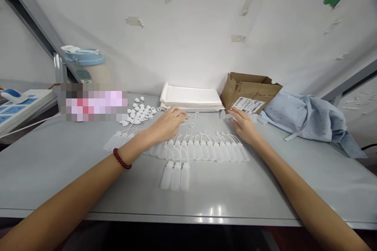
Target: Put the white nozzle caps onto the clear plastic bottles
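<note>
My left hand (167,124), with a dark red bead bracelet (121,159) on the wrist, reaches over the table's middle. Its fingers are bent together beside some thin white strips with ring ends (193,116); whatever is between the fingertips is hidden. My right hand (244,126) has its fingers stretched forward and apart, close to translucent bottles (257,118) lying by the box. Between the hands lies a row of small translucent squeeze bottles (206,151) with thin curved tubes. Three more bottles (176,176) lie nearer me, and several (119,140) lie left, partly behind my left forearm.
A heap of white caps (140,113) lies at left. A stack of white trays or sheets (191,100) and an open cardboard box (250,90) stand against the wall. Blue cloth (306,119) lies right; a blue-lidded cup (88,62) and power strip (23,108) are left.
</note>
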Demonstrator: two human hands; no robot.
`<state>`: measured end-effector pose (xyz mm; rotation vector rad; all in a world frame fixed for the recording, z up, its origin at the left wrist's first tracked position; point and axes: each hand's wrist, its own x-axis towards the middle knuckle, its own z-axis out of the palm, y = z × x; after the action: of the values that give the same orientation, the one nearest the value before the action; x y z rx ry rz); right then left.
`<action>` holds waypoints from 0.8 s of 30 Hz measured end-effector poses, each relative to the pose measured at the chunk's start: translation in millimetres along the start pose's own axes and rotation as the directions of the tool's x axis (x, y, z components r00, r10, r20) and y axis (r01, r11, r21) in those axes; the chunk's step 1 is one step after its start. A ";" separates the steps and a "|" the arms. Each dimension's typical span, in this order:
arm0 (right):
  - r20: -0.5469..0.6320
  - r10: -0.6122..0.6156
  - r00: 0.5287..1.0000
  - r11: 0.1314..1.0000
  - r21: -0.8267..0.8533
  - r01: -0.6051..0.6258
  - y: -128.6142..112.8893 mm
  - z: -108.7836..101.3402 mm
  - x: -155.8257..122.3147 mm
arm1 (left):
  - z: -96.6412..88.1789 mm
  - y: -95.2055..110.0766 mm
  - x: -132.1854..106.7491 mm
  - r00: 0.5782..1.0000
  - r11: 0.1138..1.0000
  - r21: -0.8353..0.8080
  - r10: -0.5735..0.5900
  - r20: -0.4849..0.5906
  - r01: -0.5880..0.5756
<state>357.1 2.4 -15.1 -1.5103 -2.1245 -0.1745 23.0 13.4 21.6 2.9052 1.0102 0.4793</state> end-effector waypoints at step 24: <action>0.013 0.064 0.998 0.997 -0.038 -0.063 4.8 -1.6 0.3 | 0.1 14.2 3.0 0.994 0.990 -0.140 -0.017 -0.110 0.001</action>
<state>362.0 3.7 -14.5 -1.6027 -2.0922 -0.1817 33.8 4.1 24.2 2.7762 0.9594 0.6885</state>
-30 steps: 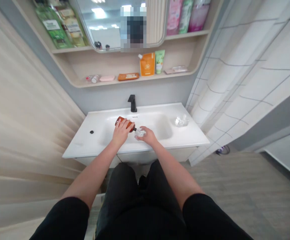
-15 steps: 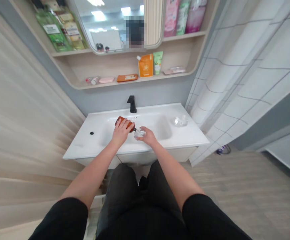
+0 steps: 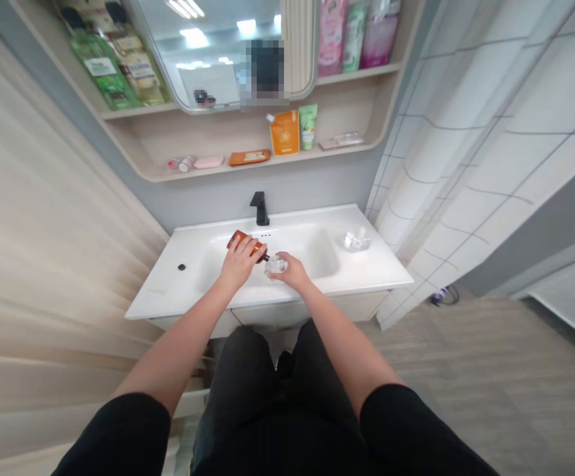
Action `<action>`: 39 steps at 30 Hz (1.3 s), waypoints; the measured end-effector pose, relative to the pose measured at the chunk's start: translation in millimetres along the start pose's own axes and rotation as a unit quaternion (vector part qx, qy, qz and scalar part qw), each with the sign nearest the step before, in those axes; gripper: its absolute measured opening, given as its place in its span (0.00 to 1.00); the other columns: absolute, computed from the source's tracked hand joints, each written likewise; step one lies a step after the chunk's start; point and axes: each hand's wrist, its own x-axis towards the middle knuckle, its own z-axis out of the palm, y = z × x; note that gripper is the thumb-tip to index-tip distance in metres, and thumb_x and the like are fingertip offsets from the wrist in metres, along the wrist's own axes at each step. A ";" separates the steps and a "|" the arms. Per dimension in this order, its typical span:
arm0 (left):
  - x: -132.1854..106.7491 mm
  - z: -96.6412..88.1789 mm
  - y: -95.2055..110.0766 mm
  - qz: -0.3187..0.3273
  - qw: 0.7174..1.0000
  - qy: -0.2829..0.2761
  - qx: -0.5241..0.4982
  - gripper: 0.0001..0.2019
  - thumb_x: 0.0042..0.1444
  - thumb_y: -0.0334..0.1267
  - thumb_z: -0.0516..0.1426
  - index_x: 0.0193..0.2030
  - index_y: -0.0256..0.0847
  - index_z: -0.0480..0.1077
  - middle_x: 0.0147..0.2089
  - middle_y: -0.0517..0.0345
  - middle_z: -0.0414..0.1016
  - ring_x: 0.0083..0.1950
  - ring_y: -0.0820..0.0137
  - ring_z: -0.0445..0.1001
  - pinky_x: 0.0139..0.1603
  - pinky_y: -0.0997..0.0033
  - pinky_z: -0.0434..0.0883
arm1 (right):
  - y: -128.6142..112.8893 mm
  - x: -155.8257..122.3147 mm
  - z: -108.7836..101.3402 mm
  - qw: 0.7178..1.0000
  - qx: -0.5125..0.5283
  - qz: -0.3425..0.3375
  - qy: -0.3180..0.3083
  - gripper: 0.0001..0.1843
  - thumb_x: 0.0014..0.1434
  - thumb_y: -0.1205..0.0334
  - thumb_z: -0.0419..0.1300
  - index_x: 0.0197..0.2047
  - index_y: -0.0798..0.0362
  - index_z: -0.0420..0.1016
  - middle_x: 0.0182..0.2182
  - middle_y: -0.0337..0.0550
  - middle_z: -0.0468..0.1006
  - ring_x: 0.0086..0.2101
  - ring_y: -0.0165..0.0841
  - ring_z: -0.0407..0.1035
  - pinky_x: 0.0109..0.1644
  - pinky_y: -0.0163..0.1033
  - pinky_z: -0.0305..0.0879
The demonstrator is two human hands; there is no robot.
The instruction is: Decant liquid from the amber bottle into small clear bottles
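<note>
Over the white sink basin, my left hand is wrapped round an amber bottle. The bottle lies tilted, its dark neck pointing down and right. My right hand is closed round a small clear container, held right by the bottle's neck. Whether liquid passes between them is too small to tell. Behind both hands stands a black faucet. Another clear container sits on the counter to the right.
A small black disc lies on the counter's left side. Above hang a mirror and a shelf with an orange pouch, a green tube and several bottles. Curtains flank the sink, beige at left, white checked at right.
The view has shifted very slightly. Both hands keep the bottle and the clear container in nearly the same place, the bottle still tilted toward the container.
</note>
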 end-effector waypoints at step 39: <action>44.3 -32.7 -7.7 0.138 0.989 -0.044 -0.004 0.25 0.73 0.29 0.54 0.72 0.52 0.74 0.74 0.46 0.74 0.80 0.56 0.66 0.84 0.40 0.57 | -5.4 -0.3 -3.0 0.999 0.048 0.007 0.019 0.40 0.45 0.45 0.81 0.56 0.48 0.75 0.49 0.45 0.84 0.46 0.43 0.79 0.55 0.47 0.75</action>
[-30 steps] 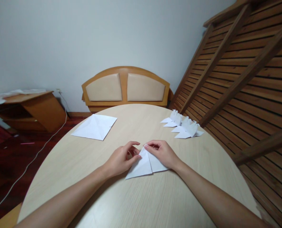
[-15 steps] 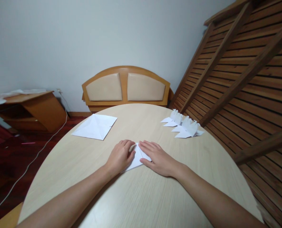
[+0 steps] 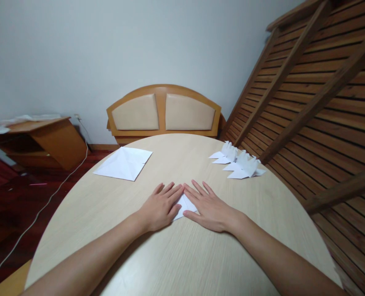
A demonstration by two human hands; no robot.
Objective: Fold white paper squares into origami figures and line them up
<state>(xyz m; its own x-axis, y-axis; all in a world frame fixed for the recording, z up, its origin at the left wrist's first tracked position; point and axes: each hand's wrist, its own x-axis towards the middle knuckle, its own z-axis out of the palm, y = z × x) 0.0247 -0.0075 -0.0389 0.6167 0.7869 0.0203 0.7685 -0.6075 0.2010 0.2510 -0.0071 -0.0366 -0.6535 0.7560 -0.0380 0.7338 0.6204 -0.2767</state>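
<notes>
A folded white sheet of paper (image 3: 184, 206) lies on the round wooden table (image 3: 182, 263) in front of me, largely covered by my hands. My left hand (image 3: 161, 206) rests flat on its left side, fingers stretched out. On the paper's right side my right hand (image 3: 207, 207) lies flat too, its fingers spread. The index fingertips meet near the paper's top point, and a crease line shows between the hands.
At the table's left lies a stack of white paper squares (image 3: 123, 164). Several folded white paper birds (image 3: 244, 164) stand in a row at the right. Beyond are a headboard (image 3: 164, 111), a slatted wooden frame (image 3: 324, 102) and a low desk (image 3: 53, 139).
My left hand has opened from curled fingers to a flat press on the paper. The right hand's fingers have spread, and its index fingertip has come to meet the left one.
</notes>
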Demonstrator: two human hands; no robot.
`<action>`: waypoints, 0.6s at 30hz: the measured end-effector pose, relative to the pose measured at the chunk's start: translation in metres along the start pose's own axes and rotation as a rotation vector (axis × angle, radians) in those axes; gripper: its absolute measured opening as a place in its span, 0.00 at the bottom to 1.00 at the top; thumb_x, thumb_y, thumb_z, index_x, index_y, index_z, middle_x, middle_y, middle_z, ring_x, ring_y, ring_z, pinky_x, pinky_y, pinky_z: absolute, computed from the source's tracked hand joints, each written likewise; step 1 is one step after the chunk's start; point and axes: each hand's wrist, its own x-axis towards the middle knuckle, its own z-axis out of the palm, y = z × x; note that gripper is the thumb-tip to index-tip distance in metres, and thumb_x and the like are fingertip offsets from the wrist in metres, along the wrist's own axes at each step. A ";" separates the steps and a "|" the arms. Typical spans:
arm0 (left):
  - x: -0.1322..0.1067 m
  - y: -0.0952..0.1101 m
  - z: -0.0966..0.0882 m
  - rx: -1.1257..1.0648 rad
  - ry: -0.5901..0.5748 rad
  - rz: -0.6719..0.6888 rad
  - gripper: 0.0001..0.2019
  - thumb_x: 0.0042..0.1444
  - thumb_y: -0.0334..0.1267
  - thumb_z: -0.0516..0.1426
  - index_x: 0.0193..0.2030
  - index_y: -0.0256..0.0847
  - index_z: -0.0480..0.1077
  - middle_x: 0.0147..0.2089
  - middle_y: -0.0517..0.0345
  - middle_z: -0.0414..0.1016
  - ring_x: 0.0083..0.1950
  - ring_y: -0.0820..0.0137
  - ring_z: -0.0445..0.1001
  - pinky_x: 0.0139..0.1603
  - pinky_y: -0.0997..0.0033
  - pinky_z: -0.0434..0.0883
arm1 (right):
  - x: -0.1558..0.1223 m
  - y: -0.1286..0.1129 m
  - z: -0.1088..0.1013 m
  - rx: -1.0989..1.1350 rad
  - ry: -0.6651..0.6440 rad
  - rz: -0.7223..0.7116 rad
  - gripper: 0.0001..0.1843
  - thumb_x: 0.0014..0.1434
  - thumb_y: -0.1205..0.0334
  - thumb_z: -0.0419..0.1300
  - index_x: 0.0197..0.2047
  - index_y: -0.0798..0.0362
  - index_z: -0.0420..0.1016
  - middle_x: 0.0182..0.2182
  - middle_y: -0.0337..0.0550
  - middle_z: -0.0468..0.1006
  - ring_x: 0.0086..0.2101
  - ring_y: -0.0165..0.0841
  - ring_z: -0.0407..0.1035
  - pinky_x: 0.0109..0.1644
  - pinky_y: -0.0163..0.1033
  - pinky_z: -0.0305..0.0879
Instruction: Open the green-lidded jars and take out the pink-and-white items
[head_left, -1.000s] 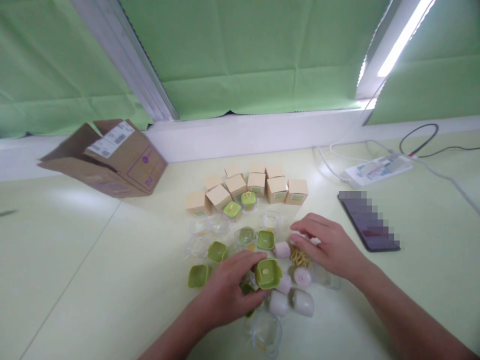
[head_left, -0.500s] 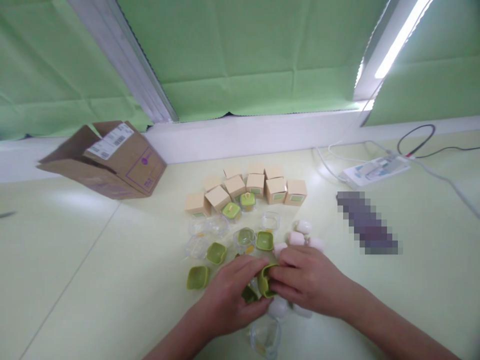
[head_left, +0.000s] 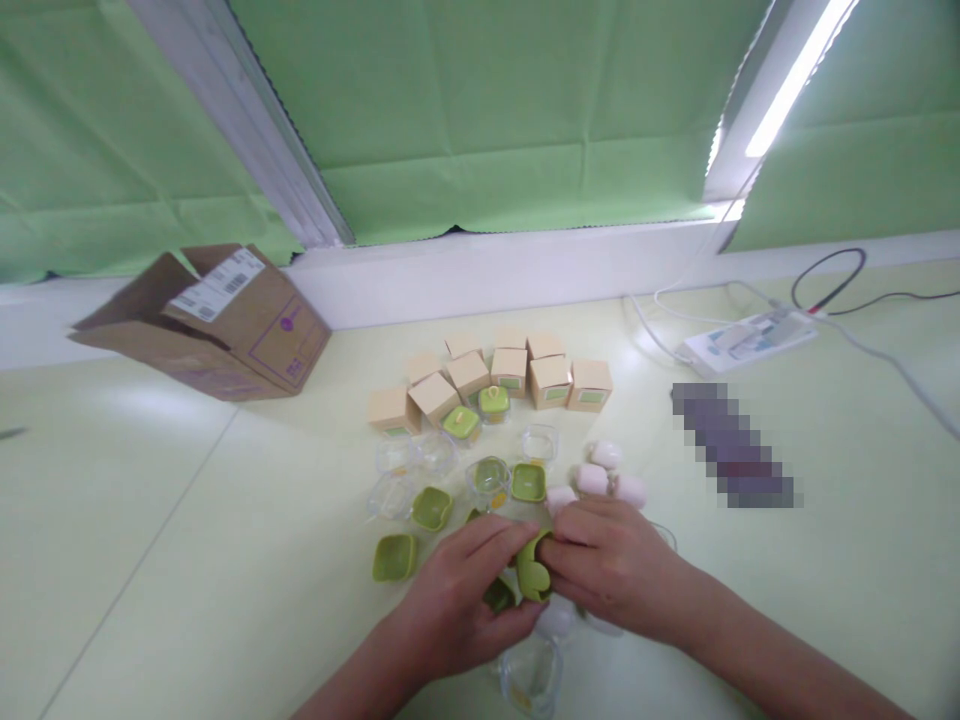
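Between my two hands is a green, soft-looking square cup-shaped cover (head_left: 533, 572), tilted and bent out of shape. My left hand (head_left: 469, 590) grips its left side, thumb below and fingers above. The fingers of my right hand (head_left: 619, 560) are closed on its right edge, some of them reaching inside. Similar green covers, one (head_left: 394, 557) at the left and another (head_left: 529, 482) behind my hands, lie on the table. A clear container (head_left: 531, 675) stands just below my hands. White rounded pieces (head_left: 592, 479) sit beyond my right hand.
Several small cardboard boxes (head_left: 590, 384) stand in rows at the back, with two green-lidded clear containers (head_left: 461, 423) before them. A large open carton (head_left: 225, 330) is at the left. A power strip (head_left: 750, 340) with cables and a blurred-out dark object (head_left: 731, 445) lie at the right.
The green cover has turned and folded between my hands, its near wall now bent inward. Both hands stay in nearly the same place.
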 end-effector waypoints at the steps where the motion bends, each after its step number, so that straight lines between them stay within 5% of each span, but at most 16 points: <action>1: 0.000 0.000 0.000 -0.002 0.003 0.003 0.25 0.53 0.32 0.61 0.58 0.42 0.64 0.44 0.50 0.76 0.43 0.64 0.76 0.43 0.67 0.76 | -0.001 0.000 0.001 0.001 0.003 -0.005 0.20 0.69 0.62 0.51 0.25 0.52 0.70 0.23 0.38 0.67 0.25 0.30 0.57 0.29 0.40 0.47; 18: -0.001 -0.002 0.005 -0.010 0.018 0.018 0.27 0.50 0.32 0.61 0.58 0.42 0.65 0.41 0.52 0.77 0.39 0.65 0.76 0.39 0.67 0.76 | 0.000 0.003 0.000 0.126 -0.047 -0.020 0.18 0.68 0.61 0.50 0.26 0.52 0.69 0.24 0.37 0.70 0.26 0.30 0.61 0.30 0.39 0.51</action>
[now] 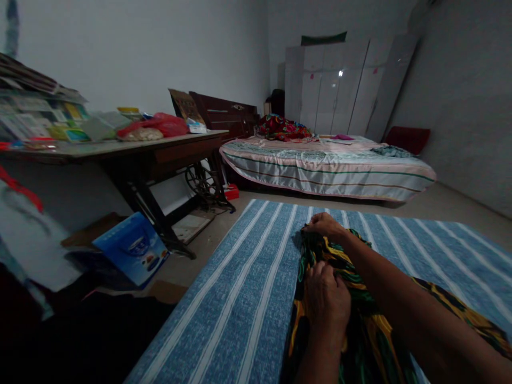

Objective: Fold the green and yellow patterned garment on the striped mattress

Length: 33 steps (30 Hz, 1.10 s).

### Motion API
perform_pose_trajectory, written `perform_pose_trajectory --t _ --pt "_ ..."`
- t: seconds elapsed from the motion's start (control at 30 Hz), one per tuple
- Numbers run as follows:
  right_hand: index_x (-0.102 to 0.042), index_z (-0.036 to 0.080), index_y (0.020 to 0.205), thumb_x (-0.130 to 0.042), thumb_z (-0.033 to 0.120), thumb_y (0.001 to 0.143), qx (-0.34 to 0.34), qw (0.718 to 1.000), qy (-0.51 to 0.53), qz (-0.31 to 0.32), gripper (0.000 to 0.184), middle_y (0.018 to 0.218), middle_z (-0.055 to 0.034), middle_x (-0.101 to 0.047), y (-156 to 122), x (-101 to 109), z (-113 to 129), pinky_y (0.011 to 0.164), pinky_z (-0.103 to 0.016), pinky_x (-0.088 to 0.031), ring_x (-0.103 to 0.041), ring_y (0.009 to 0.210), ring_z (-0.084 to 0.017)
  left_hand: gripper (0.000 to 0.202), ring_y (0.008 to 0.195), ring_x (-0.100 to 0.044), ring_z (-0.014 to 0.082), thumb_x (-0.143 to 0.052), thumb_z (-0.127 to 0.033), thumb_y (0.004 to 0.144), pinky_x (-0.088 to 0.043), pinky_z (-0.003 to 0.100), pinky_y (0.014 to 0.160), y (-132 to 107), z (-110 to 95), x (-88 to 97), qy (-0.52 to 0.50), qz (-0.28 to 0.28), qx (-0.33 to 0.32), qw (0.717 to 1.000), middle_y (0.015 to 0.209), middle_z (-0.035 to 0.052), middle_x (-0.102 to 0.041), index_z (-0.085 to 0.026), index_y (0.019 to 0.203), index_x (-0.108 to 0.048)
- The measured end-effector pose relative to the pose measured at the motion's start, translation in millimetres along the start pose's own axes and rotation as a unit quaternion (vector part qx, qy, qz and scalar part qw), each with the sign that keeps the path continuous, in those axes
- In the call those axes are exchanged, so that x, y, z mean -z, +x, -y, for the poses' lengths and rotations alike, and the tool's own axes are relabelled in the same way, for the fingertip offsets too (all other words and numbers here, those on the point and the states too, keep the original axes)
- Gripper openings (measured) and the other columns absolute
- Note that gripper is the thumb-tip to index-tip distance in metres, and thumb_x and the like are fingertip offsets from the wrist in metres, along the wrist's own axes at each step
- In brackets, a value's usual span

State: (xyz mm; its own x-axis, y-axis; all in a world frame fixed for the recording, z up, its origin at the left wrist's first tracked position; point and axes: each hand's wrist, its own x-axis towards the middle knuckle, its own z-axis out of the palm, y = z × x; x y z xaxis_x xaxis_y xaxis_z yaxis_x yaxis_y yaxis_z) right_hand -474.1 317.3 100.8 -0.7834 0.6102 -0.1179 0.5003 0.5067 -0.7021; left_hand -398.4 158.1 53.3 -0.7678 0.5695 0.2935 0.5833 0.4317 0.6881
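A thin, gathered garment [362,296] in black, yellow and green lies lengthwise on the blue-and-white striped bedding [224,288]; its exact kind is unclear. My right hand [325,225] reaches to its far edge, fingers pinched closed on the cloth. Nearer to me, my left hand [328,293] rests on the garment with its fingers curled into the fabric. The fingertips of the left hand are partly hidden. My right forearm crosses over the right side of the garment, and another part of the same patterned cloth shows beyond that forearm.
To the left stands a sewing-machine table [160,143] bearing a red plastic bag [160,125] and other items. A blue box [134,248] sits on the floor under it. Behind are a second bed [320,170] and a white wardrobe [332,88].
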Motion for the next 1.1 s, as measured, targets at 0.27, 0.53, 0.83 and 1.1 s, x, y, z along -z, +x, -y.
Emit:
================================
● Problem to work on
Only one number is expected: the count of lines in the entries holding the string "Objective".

● Solution for this problem
2